Marius Borg Høiby hat gegen seine vierjährige Haftstrafe Berufung eingelegt. Er wurde unter anderem wegen zweier Vergewaltigungen und Körperverletzung in engen Beziehungen verurteilt. Nachdem er seit dem 2. Februar in Untersuchungshaft saß, wurde ihm am 13. Juli gestattet, die Strafe mit einer elektronischen Fußfessel in seinem Haus in Skaugum, dem offiziellen Wohnsitz der Kronprinzenfamilie in Asker bei Oslo, zu verbüßen. Hintergrund der fortgesetzten Inhaftierung ist unter anderem die Einschätzung des Gerichts, dass die Gefahr besteht, dass Høiby seine ehemalige Freundin, die sogenannte „Frogner-Frau“ , aufsucht, gegen die er eine einstweilige Verfügung erwirkt hat.

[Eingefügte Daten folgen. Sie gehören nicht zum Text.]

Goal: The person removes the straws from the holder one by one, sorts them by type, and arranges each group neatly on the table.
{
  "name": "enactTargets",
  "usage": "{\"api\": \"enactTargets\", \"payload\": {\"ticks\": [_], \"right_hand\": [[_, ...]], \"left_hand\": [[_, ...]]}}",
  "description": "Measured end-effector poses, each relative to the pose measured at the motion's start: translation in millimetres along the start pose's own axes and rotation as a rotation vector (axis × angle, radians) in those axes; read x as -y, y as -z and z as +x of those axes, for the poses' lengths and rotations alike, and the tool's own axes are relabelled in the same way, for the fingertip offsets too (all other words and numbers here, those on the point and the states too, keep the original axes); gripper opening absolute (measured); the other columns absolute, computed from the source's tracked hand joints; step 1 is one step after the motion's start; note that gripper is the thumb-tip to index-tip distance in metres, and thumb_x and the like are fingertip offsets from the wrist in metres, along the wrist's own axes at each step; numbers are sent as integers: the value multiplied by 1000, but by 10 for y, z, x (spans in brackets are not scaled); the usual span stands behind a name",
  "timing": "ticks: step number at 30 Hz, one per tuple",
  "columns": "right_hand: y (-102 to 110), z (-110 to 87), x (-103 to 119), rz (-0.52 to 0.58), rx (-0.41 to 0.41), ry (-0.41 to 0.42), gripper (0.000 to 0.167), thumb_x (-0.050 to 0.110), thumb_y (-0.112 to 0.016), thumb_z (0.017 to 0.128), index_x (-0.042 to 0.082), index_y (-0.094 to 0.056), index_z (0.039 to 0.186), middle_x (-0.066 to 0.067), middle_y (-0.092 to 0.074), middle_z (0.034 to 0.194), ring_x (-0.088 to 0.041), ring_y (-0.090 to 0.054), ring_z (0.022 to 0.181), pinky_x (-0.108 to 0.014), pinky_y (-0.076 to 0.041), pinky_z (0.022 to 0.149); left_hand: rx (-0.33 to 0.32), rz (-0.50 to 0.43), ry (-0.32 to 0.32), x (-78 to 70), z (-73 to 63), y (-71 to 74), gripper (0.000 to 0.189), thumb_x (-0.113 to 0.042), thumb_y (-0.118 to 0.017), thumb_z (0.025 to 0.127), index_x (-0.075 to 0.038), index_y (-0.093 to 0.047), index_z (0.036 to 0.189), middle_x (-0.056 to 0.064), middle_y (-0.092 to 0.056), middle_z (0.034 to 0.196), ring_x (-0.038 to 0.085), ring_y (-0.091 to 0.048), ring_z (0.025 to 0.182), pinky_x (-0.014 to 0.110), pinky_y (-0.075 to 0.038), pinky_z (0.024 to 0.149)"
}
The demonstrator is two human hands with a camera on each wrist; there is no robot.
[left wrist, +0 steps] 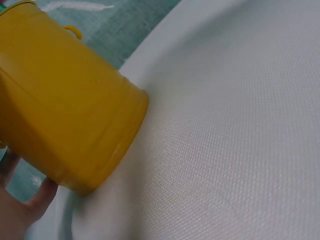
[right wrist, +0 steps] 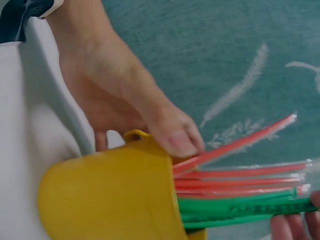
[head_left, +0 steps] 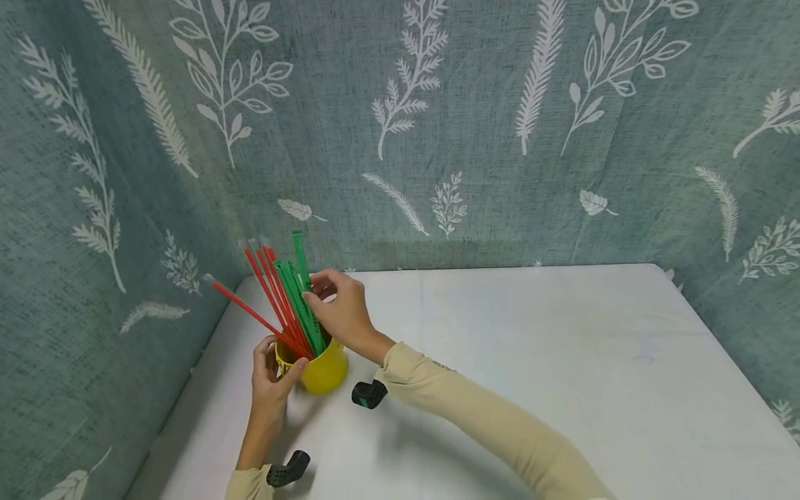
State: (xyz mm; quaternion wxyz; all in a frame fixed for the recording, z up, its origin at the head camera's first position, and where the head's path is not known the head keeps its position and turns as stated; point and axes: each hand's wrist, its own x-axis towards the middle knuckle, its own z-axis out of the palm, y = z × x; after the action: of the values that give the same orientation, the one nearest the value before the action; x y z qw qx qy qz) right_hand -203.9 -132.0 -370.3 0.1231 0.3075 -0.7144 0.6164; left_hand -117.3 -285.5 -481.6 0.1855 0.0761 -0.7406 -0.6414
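Observation:
A yellow bucket with small side loops stands upright at the table's left. Several thin red straws in clear wrappers lean out of it, one tilted far left. Beside them rise long, slim green packets with dark print. My left hand grips the bucket's rim, thumb at the near side and fingers round the left; in the right wrist view the thumb lies on the rim. With thumb and fingers, my right hand pinches a green packet that stands taller than the others.
A white cloth-covered table stretches to the right. Behind and to the left hangs a green curtain with white leaf prints, close to the bucket. Black wrist devices sit at both cuffs, near the tabletop.

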Motion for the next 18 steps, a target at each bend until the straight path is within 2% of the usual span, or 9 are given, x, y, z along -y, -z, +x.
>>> {"api": "enactTargets", "payload": {"ticks": [4,9,12,15,18], "right_hand": [[117,46,68,90,-48,1,19,4,-66,87,-2,-61,104,-12,-64,87,-19,-62,77,-18,-52,65],[231,102,202,185,-63,44,27,1,-65,87,-7,-57,111,-20,-63,90,-29,-62,78,-21,-54,62],[356,104,411,202,-56,59,27,-4,-63,86,-11,-54,111,-24,-61,89,-34,-62,78,-20,-53,63],[478,86,600,174,-47,51,26,-6,-63,85,-13,-54,108,-24,-61,88,-34,-62,78,-18,-52,64],[546,70,659,150,-31,40,26,-7,-63,85,-13,-55,108,-24,-61,87,-34,-61,78,-21,-53,64]], "left_hand": [[2,-2,21,-24,-16,7,65,-5,-65,87,-13,-29,141,3,-41,132,13,-38,124,17,-35,101],[-4,-7,35,-28,-36,20,65,-5,-64,88,-14,-29,141,2,-39,134,14,-36,125,20,-34,103],[1,-8,19,-30,-28,13,65,-5,-64,88,-14,-29,141,2,-39,134,14,-37,125,17,-35,102],[4,-14,11,-33,-22,1,64,-4,-64,88,-14,-29,141,1,-40,133,13,-37,124,14,-35,100],[2,-21,9,-33,-24,-3,64,-4,-64,88,-13,-29,141,1,-41,132,12,-38,123,12,-36,98]]}}
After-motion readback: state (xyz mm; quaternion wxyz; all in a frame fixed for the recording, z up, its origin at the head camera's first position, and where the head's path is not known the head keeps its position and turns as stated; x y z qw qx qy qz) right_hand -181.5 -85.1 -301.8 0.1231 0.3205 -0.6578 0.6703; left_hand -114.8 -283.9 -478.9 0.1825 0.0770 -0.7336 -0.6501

Diese Woche wurde bekannt, dass Høiby seine Hausarrest in Skaugum für weitere vier Wochen fortsetzen muss. Høiby und sein Verteidiger Petar Sekulic hatten beantragt, den 29-Jährigen gegen Kaution freizulassen, jedoch mit einem Kontaktverbot und elektronischer Überwachung. Das Gericht sah jedoch weiterhin die Gefahr neuer Straftaten und verlängerte daher den Hausarrest.